Arriviamo, ora, ad un grandissimo dilemma su una particolare scena inserita nell’ultimo episodio della serie, ancor prima dell’altrettanto discutibile scena finale. Il contenuto di quanto segue vuole essere una critica esclusivamente sulla funzionalità delle due scene precedentemente citate, in quanto l’esistenza della prima (una festa improvvisata tra gli ultimi quattro superstiti, ormai succubi dell’inevitabile), SEQUENZA AZZECCAT MA NON PRESENTE NEL LIBRO, riduce inevitabilmente la completezza della seconda (la grande rivelazione finale). Un buon compromesso sarebbe stato allungare di dieci minuti la pellicola…ma così non è stato. E ora passiamo ad analizzare singolarmente queste due fondamentali sequenze.
La prima, come detto, consiste nell’improvvisazione di una festa per sminuire la pazza tensione presente tra gli ultimi quattro superstiti, consci del fatto che si sarebbero apprestati a vivere la loro ultima notte. Spazio quindi ad alcol, fumo e droga (gentilmente offerta da un piccolo indiano deceduto). E la musica. In un cocktail paranoico lo spettatore assiste incredulo ma compiaciuto – vale anche per i fan accaniti – ad una scena nuova, mai vista né letta, il cui significato morale è azzeccatissimo, mentre non lo è la verosimiglianza della scena stessa. La musica che il telespettatore sente non è colonna sonora, è quella ballata all’ interno della storia da quattro persone che entro dodici ore sarebbero state uccise nei modi più assurdi, mentre in sottofondo riecheggia sinistra l’accusa al grammofono. Se ne vanno così dieci minuti di pellicola che revocano quel tono di macabra ilarità che Renè Claire aveva sapientemente conferito al suo lungometraggio, spalmata in più scene, senza però commettere l’errore che questa brillante miniserie si riserva negli ultimi minuti: una ricapitolazione dei fatti frettolosa nella scena finale, che lascia l’amaro in bocca tanto agli spettatori ignari dell’identità dell’assassino e del reale svolgersi dei fatti (vi avevo detto di andarvene!) sia a chi già sapeva.

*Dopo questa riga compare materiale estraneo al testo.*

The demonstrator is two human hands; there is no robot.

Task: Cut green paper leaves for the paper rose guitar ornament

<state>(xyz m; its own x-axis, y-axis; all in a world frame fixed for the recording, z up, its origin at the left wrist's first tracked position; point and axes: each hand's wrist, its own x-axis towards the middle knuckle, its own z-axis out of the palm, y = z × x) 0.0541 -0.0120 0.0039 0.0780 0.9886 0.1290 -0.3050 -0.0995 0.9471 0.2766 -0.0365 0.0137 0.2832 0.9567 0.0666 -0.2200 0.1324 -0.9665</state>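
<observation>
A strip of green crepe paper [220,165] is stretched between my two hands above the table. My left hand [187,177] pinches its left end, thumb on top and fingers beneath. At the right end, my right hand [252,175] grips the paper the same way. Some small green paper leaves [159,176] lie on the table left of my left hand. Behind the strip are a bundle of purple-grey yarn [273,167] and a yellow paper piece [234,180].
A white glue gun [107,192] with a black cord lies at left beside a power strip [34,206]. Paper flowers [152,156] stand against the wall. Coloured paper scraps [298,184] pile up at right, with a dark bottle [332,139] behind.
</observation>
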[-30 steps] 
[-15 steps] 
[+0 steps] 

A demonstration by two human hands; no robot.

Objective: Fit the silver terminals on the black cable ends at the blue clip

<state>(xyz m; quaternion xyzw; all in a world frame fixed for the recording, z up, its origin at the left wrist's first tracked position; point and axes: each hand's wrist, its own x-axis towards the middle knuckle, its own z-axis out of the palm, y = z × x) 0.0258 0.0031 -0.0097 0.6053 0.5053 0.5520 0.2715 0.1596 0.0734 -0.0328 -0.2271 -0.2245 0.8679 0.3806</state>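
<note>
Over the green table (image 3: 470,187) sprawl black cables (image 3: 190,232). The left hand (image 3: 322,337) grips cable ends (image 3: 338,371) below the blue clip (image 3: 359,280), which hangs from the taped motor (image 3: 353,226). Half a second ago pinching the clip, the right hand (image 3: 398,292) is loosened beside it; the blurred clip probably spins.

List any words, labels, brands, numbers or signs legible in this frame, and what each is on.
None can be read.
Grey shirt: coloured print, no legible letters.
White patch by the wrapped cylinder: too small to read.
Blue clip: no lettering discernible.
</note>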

Arriviamo così ad analizzare la scena finale dell’ultimo episodio della serie, il dipanamento di una matassa oggettivamente difficile da rappresentare tanto al cinema quanto in televisione, come già detto. La scelta degli autori del telefilm è quella di seguire fedelmente, fino all’ultimo, la storia originale: “…ad un pino si impiccò e nessuno ne restò”. Conclusa la lettura del romanzo, si poteva immaginare il colpevole nascosto nell’ombra, che assisteva da dentro un armadio o da dietro ad una porta all’auto-impiccagione dell’ultimo piccolo indiano, per poi mettere in scena il proprio omicidio dopo aver scritto e consegnato al mare la propria confessione. Come tradurre tutto ciò? Irrompendo nella stanza dopo che il cappio è stato infilato al collo, puntando la pistola all’ultima vittima e spiegando, con calma, il dipanarsi degli eventi, i motivi delle azioni e delle punizioni, gli inganni perpetrati e l’alleanza decisiva con una vittima ignara. Ma qui lo scivolone… accade tutto come previsto per una resa scenica, ma l’ultimo indiano, angosciato dall’improvviso arrivo del colpevole, scivola e resta in bilico col fiato in via di estinzione sulla sedia rovesciata. Scelta che compromette pesantemente, e in peggio, la velocità e la facilità di comprensione della spiegazione finale. Lo spietato serial killer dà una sommaria spiegazione dei fatti e di come lui, il solo innocente, abbia ingannato e ucciso coloro che avevano ucciso e poi avevano ingannato. Infine egli allontana spietatamente la sedia rovesciata da sotto i piedi della vittima, ultimo appiglio di vita del decimo piccolo indiano. Lo spettatore ignaro assiste impotente al suicidio finale del colpevole, scenograficamente accettabile, chiedendosi come mai siano andati i fatti. Chi invece sa tutto resta senza ombra di dubbio grato alla realizzazione di una sì tanto encomiabile adattazione di una leggenda che, come tale, resta inimitabile anche nella sua perfezione di stile e di logica delle vicende narrate.